L'errore da non fare
L'errore più comune è tagliare la trippa troppo sottile o cuocerla a fuoco troppo vivo. Troppo sottile, la trippa perde la sua struttura e diventa una poltiglia. A fuoco vivo, la trippa restituisce sì elasticità al brodo, ma rimane dura al morso e il suo sapore resta immaturo. La cottura lenta e a fiamma bassa è ciò che trasforma la trippa in qualcosa di commestibile e gradevole.
I nostri consigli
- La trippa già cotta si conserva in frigorifero in un contenitore ermetico per 3-4 giorni. Si congela bene: riposta in freezer dura fino a 3 mesi. Scalda sempre a fuoco dolce aggiungendo un po' di brodo caldo per rigenerare la consistenza.
- In alcune case modenesi aggiungono un pizzico di noce moscata o aggiungono pancetta tagliata a dadini nel soffritto per una nota più ricca. Entrambe le variazioni sono autentiche.

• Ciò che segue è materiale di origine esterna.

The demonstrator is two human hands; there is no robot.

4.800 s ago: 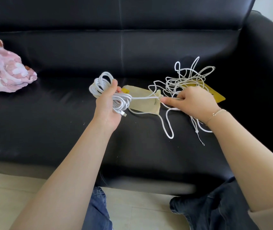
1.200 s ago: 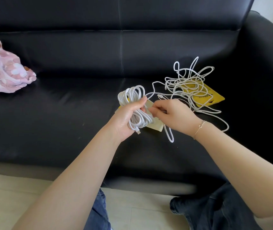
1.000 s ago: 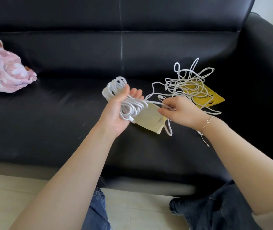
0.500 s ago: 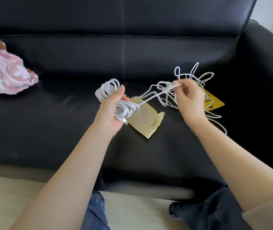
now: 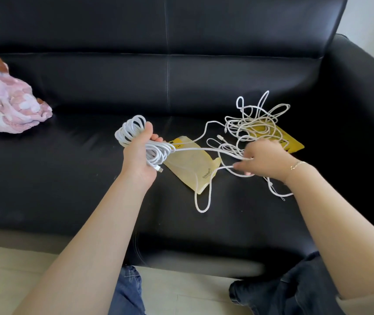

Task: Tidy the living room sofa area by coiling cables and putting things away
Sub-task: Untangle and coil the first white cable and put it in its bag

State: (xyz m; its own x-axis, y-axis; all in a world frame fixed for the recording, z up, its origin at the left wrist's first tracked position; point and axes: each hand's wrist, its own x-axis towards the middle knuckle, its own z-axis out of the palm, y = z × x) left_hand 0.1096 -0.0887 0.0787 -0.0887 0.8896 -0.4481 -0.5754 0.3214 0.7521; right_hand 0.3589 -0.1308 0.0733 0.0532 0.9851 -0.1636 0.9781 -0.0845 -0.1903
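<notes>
White cable dominated the head view, the only view given. The person's left hand [image 5: 141, 155] gripped a coil of cable [image 5: 136, 138], fingers and thumb curled round the gathered loops, held just above the seat of a black leather sofa [image 5: 68, 167]. One plug end [image 5: 159, 169] stuck out below that grip. From the coil a single strand ran right to the right hand [image 5: 264, 161], whose fingers pinched the strand; the hand was slightly blurred, so the exact finger placement could not be told. Behind and around the right hand, a loose tangle of cable [image 5: 256, 119] lay on the seat, partly over a yellow packet [image 5: 290, 144]. A pale yellow pouch [image 5: 190, 164] lay flat between the hands, with a cable loop draped across it. A pink patterned cloth [image 5: 6, 108] sat well apart at the far left.

Judging from the look, the cable was light, soft and springy, likely to snag on its own loops. The best hold seemed to be the free strand close to the coil, feeding it in gently so knots would not tighten, while the left grip stayed clamped across all loops so none sprang loose
</notes>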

- Puoi servire la trippa anche fredda il giorno dopo, condita di nuovo con Parmigiano: diventa un secondo piatto leggero e più digeribile rispetto al caldo.
- Se la trippa è difficile da trovare al mercato, chiedi direttamente al macellaio almeno qualche giorno prima. Molti la forniscono su ordinazione.
Quando prepararla
La trippa alla modenese è un piatto invernale per eccellenza, quando il bisogno di calore e di pasti che riscaldano è più sentito. Anche d'autunno va bene, soprattutto quando arrivano i primi freddi. In estate è meno naturale, ma non è vietata: molte persone la mangiano fredda nel pomeriggio come secondo piatto leggero e nutriente.
Domande frequenti
- La trippa è difficile da digerire? Se cotta per il tempo giusto, no. La cottura prolungata trasforma il collagene in brodo, rendendo il piatto molto digeribile. Evita di mangiarla a cena tardi se hai uno stomaco sensibile.
- Posso usare la trippa surgelata? Sì, funziona bene. Scongela in frigorifero la notte prima e procedi come al solito. Il tempo di cottura rimane invariato.
- Il brodo deve stare coperto durante la cottura? Sì, parzialmente. Un coperchio leggermente sollevato evita che l'umidità evapori troppo e al contempo permette una lenta riduzione del brodo che concentra i sapori.
- Che differenza c'è tra trippa alla modenese e alla fiorentina? La modenese usa pomodori e brodo di carne, restando più brodosa. La fiorentina è più secca, con meno pomodoro e spesso include aglio. Due stili diversi della stessa frattagliaregionale.